▶ Task to complete: Everything from the line with "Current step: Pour" to the line with "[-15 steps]" in the listing below, both lines included, needs to be copied exactly, apart from the pictures.

== The input ==

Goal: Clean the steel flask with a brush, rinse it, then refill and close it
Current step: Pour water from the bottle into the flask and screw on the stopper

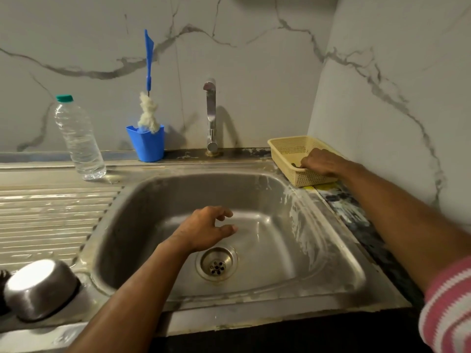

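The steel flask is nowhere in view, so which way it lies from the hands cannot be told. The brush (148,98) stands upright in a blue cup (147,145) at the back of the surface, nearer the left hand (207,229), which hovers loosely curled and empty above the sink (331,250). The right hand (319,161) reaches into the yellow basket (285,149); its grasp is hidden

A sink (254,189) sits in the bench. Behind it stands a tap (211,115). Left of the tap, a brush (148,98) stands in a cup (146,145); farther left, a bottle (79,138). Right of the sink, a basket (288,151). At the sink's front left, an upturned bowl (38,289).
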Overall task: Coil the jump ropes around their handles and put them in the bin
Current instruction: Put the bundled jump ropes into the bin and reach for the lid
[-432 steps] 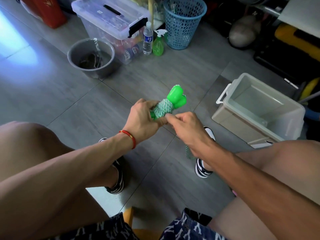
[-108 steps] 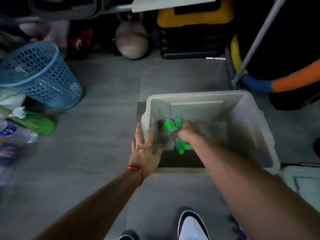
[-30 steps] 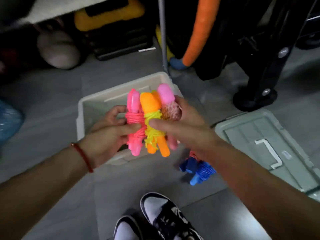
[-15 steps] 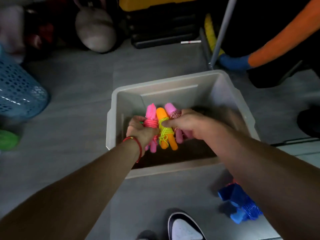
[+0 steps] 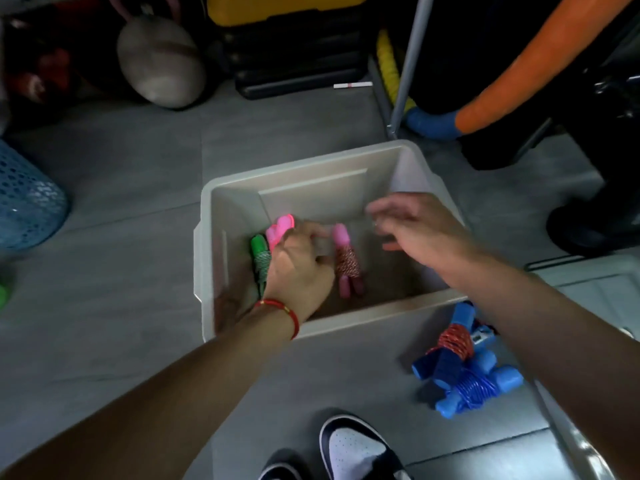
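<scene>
Grey tile floor; smooth plastic bin (image 5: 408, 308); left hand (image 5: 298, 271) apparently gripping pink handles (image 5: 278, 230); right hand (image 5: 420, 230) spread, blurred.

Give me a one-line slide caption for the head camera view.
Left hand settles coiled jump ropes into the bin; right hand hovers open; blue ropes wait outside.
</scene>
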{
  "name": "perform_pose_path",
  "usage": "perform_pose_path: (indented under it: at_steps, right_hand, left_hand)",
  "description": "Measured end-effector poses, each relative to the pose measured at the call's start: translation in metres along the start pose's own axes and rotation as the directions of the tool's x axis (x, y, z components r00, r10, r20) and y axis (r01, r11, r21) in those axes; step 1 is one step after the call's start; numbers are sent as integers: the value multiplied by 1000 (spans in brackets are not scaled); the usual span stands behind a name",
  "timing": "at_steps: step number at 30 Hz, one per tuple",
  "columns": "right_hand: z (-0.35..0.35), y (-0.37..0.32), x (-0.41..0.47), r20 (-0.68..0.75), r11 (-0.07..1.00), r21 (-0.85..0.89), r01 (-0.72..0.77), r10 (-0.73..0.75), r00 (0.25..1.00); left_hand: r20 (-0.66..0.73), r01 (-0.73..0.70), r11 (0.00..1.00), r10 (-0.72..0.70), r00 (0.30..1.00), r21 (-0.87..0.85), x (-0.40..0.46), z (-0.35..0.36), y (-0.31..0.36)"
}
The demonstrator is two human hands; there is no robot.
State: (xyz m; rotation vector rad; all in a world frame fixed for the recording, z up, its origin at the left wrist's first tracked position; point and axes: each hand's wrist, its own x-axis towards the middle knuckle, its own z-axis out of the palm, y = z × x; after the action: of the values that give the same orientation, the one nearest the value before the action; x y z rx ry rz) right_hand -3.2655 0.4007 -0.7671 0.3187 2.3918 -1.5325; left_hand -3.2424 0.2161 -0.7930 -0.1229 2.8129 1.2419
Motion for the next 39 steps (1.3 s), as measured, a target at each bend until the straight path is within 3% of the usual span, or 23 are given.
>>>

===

▶ Exercise output:
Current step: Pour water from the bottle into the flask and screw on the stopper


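The steel flask is nowhere in view, so which way it lies from the hands cannot be told. The brush (148,98) stands upright in a blue cup (147,145) at the back of the surface, nearer the left hand (207,229), which hovers loosely curled and empty above the sink (331,250). The right hand (319,161) reaches into the yellow basket (285,149); its grasp is hidden

A sink (254,189) sits in the bench. Behind it stands a tap (211,115). Left of the tap, a brush (148,98) stands in a cup (146,145); farther left, a bottle (79,138). Right of the sink, a basket (288,151). At the sink's front left, an upturned bowl (38,289).
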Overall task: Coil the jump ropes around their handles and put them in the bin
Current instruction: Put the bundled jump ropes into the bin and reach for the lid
[-432 steps] 
[-108 steps] 
[-30 steps] 
[-15 steps] 

Nothing else belongs in the output.